Collecting execution-based data about actual demand and supply activities in real time or near real time, at the necessary level of granularity, is critical to perfect order attainment, and should not be limited to just your own internal planning and manufacturing processes. For effective performance management, the food and beverage manufacturer needs to define and manage the business based on internal, customer and supplier target metrics, which might include specific products, quantities, timelines, levels of quality, windows of responsiveness to change and goals around rewards and penalties associated with hitting or missing targeted results during actual execution, all within their end-to-end demand driven supply chain.
Focus on the Right Performance Measures
Food and beverage manufacturers may be tempted to continue focusing on performance metrics originally developed when they operated on a ‘push product to inventory’ rather than a more competitive ‘customer pull’ based, demand driven business strategy. Such make to stock metrics have traditionally been related to either efficiency or cost factors.
Certainly accurate costing is still important, along with manufacturing efficiency, utilization rates, and return on capital. While all of these internal metrics remain important business standards, in a demand-driven supply chain, measuring service performance in your customers’ terms is even more critical.
Look at the whole supply chain. Analyze actual sales in detail. Measure forecast accuracy by product and customer, not just at the product line level, in order to understand perfect order performance and other supply chain metrics. Provide your sales team incentive, not on their forecast accuracy, but on their ability to continually improve forecast accuracy. Continuous improvement is a better goal than measuring absolute forecast accuracy, though setting a realistic minimum accuracy target is also important. Once you’ve set forecasting performance goals, follow up by measuring and rewarding sales and marketing appropriately against these goals.
It’s important to measure out-of-stock occurrences, not just at the distribution center, but as close to the point of use as possible. Focusing on these and similar external measures of service performance will help move your business towards being more demand driven.
Lot Tracking Visibility and Shelf Life
Both customer and government regulations dictate that food and beverage manufacturers provide track and trace audit control by individual inventory lot, following through the entire supply chain, from source to end consumers.
The ability to automate the collection of every material transaction (i.e. real time data collection) and to be able to perform timely customer spot audits that ultimately confirm the safe and secure handling of a product lot (i.e. execute against stringent performance metrics) – this, in itself, is a key metric of the manufacturer’s demand driven supply chain, a supply chain that focuses on further accelerating inventory turns and keeping material fresh and in constant motion.

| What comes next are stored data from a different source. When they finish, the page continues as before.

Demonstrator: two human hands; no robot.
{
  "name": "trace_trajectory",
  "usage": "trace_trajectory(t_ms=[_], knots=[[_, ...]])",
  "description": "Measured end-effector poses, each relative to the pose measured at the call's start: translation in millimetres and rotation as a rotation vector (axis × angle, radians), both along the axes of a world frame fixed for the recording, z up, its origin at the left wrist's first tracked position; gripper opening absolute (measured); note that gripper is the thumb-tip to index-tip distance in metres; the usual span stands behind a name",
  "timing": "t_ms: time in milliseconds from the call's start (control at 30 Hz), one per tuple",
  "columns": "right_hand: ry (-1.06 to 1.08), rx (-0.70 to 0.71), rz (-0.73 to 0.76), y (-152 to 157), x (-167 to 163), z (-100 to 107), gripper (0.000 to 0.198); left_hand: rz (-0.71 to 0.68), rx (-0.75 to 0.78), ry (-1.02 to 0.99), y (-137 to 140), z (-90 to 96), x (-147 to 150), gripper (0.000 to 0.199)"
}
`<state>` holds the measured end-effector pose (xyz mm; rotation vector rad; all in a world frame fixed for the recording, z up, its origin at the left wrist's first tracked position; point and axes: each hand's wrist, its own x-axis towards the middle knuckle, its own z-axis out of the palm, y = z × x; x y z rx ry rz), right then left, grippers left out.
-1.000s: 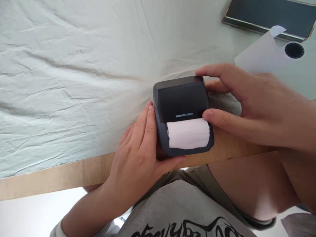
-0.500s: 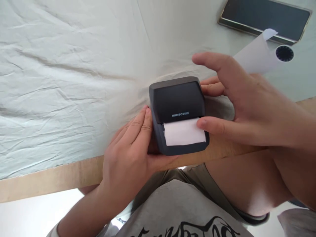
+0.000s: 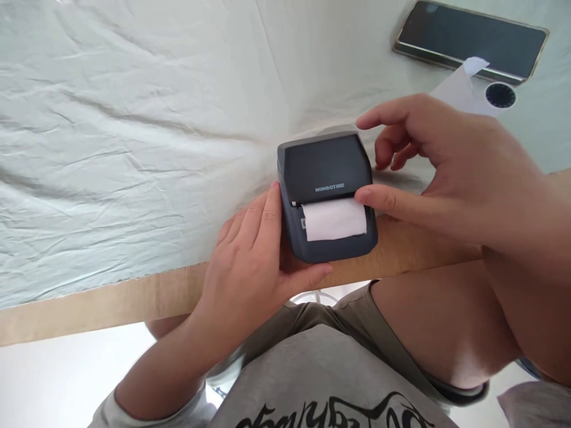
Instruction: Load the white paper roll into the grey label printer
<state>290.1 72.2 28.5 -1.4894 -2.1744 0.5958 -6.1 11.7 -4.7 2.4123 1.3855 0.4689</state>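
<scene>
A black label printer (image 3: 328, 169) marked NIIMBOT stands with its lid down at the table's front edge. From its slot a strip of blank white paper (image 3: 335, 221) comes out over the front. My left hand (image 3: 245, 261) holds the printer, its fingers along the left side and its thumb by the front edge. At the right is my right hand (image 3: 439, 160), fingers apart; the thumb tip touches the lid's lower right corner beside the paper. Its index fingertip is near the upper right corner, and the other fingers curl beside the printer.
A smartphone (image 3: 473, 41) lies at the upper right. In front of it is a white paper roll (image 3: 459, 89) with a dark round end (image 3: 500, 95), partly behind my right hand. A wrinkled pale cloth (image 3: 134, 166) covers the table, leaving a wooden edge (image 3: 111, 303) exposed.
My right index finger has bent down toward the printer, and the other fingers have drawn off its side. The thumb has shifted from the paper's edge to the lid's corner. The view shifted slightly.
</scene>
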Motion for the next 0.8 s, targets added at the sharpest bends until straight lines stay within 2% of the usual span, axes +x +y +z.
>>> trace_trajectory(t_ms=[133,233,333,467,567,700,800], knots=[[0.130,0.064,-0.029,-7.8,-14.5,6.2,0.038,-0.026,0.034,-0.005,0.7,-0.4,-1.1,0.102],[0.127,0.125,-0.115,-9.7,-27.1,14.4,0.039,-0.042,0.053,0.009,2.0,-1.3,-4.5,0.103],[0.033,0.141,-0.192,-3.2,-35.2,22.3,0.041,-0.045,0.044,0.035,2.7,-2.0,-7.0,0.102],[-0.134,0.117,-0.157,7.1,-34.9,21.7,0.030,-0.054,0.062,0.039,1.2,-2.1,-6.0,0.101],[-0.178,0.044,-0.087,6.0,-24.4,11.0,0.038,-0.041,0.085,0.034,-0.7,-1.7,-3.5,0.101],[-0.141,-0.018,-0.114,-0.7,-4.1,-4.3,0.049,-0.040,0.107,0.056,-2.4,-1.0,-1.4,0.100],[-0.123,-0.042,-0.145,6.3,1.4,-8.2,0.057,-0.047,0.111,0.059,-3.1,-1.3,-2.1,0.100]])
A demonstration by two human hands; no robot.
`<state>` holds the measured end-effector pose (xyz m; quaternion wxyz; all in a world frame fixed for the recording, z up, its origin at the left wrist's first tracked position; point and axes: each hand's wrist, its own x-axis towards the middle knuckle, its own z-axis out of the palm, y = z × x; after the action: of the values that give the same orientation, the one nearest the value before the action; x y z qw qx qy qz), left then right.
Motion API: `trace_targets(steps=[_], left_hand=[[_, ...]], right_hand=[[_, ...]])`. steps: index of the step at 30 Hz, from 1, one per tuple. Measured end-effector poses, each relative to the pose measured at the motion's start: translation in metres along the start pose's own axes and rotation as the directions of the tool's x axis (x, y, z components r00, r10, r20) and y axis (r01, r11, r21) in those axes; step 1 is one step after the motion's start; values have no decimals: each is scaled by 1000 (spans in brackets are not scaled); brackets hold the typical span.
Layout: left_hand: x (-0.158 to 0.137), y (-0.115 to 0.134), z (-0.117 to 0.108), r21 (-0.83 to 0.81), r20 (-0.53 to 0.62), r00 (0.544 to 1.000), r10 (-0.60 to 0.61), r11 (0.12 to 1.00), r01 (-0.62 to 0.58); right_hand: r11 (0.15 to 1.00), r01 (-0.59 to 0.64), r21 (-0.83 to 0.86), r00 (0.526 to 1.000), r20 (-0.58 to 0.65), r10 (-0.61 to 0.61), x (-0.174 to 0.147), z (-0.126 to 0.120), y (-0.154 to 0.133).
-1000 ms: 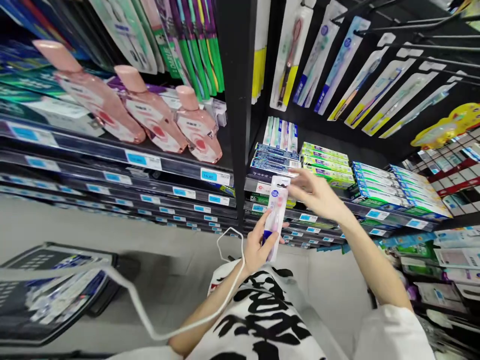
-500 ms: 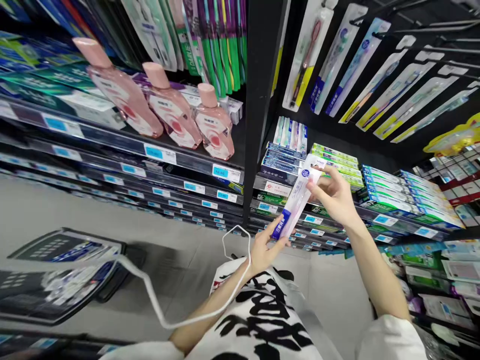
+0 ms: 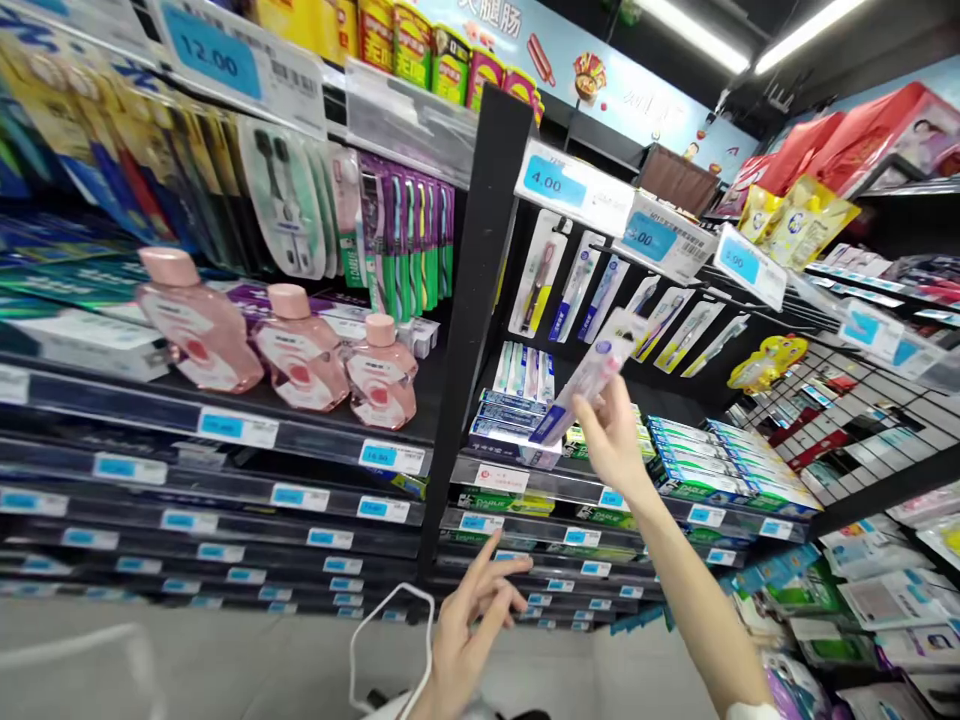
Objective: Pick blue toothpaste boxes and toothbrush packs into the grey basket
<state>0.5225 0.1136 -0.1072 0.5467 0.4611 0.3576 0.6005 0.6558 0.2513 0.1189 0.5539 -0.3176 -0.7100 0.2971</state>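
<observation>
My right hand (image 3: 613, 432) grips a toothbrush in a clear and white blister pack (image 3: 577, 385) by its side, thumb in front. The pack is tilted, its dark blue end low on the left. It is raised before a row of hanging toothbrush packs (image 3: 538, 275). Below and to the left, my left hand (image 3: 480, 610) has its fingers apart and holds nothing. Toothpaste boxes (image 3: 694, 455) lie stacked on the shelf behind my right hand. Small toothbrush packs (image 3: 523, 372) stand on boxes left of the held pack.
Pink mouthwash bottles (image 3: 382, 375) stand on the left shelf, beyond a black upright (image 3: 469, 270). Price tags (image 3: 555, 180) hang along the rail above the toothbrush hooks. A white cable (image 3: 358, 650) loops beside my left wrist. A yellow balloon-like figure (image 3: 769, 362) hangs at the right.
My left hand has let go of the toothbrush pack and dropped lower. My right hand now holds it alone, nearer the hanging packs. The view has tilted upward.
</observation>
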Motion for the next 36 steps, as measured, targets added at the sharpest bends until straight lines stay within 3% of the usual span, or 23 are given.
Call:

The useful shelf life of inventory ingredients, intermediates and finished good lots, often with very low inventory stocking level policies, given demand fulfillment lead times, places extra emphasis on forecast accuracy and demand planning, in a demand-driven supply chain. This provides a clear example of the importance of real time information and visibility of material aging and shelf life by product lot and inventory location, in the plant and throughout the supply chain. Manufacturers can better manage their business based on the critical performance metric of both expiring and expired material as potential waste, as well as the impact on revenue due to lost opportunities as unmet sales demand, or as credited sales returns.
Leveraging Evolving Technologies
New technology advancements continue to provide food and beverage manufacturers improved opportunities for real time performance visibility and management, as well as offering data mining tools for improved historical trend analysis.